Escucha este artículo
Audio generado con IA de Google
0:00
/
0:00
Cada vez son más frecuentes esos sonidos secos, lacónicos. Como irrumpen a horas en que no tienen rivales, se imponen con contundencia arrogante. Consiguen derrotar incluso los sueños, esos mundos donde la gente es otra gente. Son reemplazados por cábalas: tal vez son disparos, quizás entrenamientos marciales, de pronto acciones supremas dirigidas contra transeúntes trasnochados.
Antes no sucedían. Las gentes se iban a la cama seguros de tomar silla en el tren más estrambótico de la realidad. Ahora no, ahora quedan tiesos entre sábanas porque aquellos sonidos frenan en seco las películas más antiguas del mundo. Pasan de los sueños incontrolables a la realidad fatal de un país acribillado.
Lo extraño es que estamos hablando no de las zonas lejanas del conflicto, sino de las calles más a la mano del antiguo barrio capitalino de Chapinero. De día estos andenes son pacíficos, colindan con supermercados abiertos las 24 horas, con clubes sociales que ofrecen incluso piscina, con negros edificios que albergan a severos jueces de la paz.
Es cierto que estos vecindarios poblados horizontalmente se han ido llenando de restaurantes virtuales con cocinas acomodadas en contenedores que antiguamente cumplían un oficio más elegante entre mares. Con talleres automotores a cuyas cercanías florecen pequeños restaurantes cuyas mesas invaden las aceras. Con parqueaderos empedrados que aprovechan la demora de futuros constructores para sacar alguna ganancia.
Pero esta transformación urbana no es suficiente para explicar el porqué del sobresalto que llega a truncar el letargo nocturno de los veteranos habitantes. A la una o dos de la mañana, por lo general de fines de semana, comienza el tiroteo. Son impactos exactos que matan el sueño colectivo y no se sabe si además se llevan por delante vidas humanas.

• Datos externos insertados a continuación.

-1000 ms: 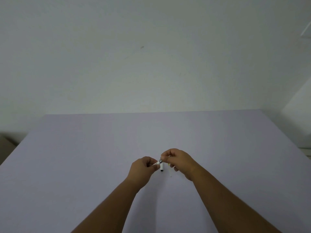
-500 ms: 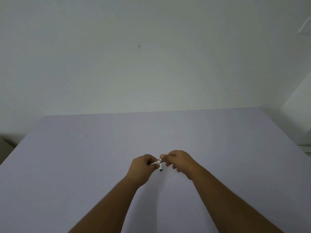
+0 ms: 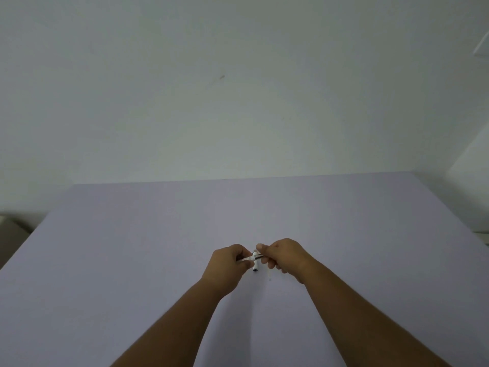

No hay gritos ni llamados de auxilio ni lamentos moribundos. ¿Entonces quién jala el gatillo, cuál es su blanco, quieren robar, defenderse o matar? Los habitantes arrancados del sueño no se atreven a mirar por la ventana, mucho menos a bajar las cortinas. El mundo se cierra, convertido en un campo de ejecuciones.
Cuando la gente cree que ha cesado la balacera, nuevas percusiones parecen responder tardías a los tiros anteriores. Todo se vuelve imaginación. ¿Cuándo aparecerán las motos verdes de los uniformados con sus cascos poderosos? ¿Por qué al día siguiente no se observan rastros de sangre ni gente averiguando qué pasó?
De esta forma el conflicto armado se ha ido instalando en medio del descanso de un barrio tradicional de la capital. La guerra se vuelve asunto no solo de todos los días, sino ahora de todas las noches. Invade ya no los terrores diurnos de la población sino esa zona de evasión que son los sueños.
Y como esta invasión no tiene relato ni palabras, se convierte en mito. Primero transitó por las comarcas de la conciencia. Ahora se cuela por entre el vapor de esas escrituras arcaicas e indelebles que conforman nuestras más tercas seguridades.